### Task
Output range, inclusive: from the line containing "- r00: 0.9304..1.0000" to the line containing "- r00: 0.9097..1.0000". Restate those lines from the data below word for word and only those.

### Source records
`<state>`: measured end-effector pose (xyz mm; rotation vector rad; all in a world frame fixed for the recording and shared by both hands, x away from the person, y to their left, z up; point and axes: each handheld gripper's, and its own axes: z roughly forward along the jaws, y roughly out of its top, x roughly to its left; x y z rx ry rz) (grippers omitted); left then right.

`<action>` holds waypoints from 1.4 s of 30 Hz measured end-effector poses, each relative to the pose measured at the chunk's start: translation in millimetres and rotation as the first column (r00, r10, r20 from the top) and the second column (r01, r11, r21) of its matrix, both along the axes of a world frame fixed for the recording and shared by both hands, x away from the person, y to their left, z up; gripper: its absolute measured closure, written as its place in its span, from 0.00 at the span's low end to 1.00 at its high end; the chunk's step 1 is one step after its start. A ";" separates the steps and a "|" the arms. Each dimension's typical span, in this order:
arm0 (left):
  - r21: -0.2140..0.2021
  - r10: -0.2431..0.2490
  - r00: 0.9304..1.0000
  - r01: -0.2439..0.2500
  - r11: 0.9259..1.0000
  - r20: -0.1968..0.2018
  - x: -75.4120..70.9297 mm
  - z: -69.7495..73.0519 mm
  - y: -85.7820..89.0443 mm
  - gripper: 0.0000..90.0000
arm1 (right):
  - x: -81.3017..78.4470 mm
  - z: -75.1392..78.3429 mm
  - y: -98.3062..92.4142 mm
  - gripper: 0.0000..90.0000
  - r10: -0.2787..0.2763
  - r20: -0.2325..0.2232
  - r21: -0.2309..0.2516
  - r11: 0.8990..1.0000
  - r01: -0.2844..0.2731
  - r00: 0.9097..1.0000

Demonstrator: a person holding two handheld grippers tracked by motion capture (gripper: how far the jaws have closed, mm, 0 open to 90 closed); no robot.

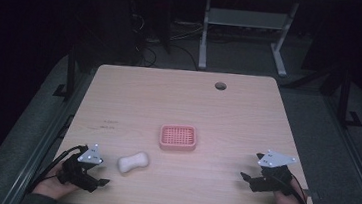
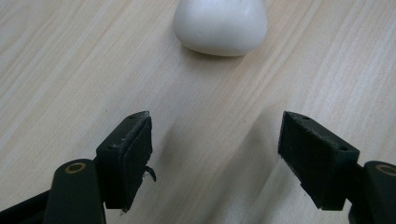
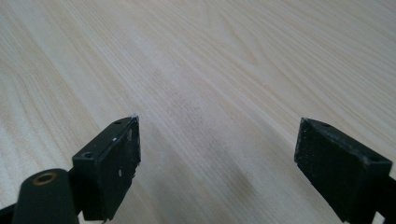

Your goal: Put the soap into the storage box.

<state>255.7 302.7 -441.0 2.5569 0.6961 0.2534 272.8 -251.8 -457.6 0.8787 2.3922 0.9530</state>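
Note:
A white bone-shaped soap bar (image 1: 133, 162) lies on the wooden table (image 1: 178, 107), left of centre near the front. A pink ridged soap dish (image 1: 178, 137) stands in the middle, a little behind and right of the bar. My left gripper (image 1: 102, 179) rests at the front left, open, just left of the bar. In the left gripper view the bar's rounded end (image 2: 220, 25) lies ahead of the open gripper (image 2: 215, 156), apart from the pads. My right gripper (image 1: 245, 179) sits at the front right, open over bare wood (image 3: 217, 161).
A round cable hole (image 1: 220, 85) sits near the table's far right edge. Beyond the table stands a white desk frame (image 1: 243, 32) on a dark floor with cables. The person's hands hold both grippers close to the front edge.

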 end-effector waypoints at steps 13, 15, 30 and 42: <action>0.003 -0.014 1.000 0.014 1.000 0.002 3.7 -0.1 -6.3 0.28 | 0.2 0.5 0.2 0.15 0.002 0.000 -0.004 1.000 -0.002 1.000; -0.001 -0.012 1.000 0.012 1.000 -0.005 3.7 0.0 -7.8 0.28 | 0.2 0.6 0.0 0.15 0.001 0.001 -0.002 1.000 -0.001 1.000; -0.003 -0.036 0.999 0.036 0.999 0.000 8.3 1.8 -16.4 0.28 | 1.2 0.9 0.0 0.15 0.004 0.005 -0.002 1.000 -0.004 1.000; -0.003 -0.063 0.998 0.063 0.998 0.005 14.8 3.6 -26.4 0.28 | 1.4 1.1 0.0 0.15 0.005 0.006 -0.002 1.000 -0.005 1.000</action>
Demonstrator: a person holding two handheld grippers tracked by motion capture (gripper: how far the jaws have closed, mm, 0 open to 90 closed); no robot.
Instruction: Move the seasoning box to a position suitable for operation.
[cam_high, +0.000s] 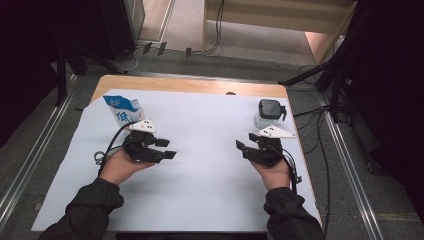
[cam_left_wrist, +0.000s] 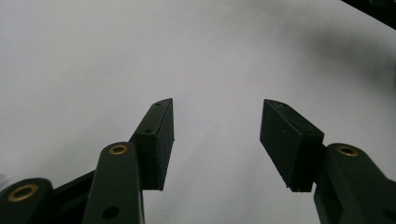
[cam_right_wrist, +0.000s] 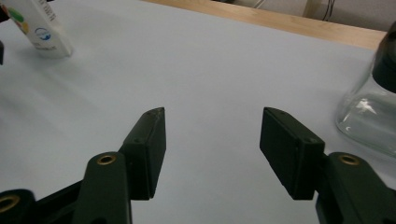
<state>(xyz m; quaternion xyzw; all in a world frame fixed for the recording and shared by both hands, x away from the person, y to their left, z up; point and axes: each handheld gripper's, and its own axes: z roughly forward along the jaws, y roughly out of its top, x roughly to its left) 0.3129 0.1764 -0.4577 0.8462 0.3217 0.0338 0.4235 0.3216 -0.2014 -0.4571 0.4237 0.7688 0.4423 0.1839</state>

### Task result
  - r00: 0.9304..1.0000
  - r01: -0.2439..0.2500
  - r11: 0.9259..1.0000
  - r20: -0.1968..0.2018
  - x: -75.4120..70.9297 mm
  - z: -69.7495..73.0519 mm
  - y: -85.7820..89.0443 mm
  - gripper: 0.0000..90.0000
arm1 (right):
  - x: -81.3017..78.4470 mm
  - z: -75.1392..78.3429 mm
  - y: -98.3062..92.4142 mm
  - gripper: 0.0000..90.0000
  - r10: -0.2787..0.2763
  - r20: -0.2325..0.2232
  - r21: -0.2309..0.2516
  - r11: 0.8990..1.0000
  - r01: -0.2844..0.2731
  - r00: 0.9097..1.0000

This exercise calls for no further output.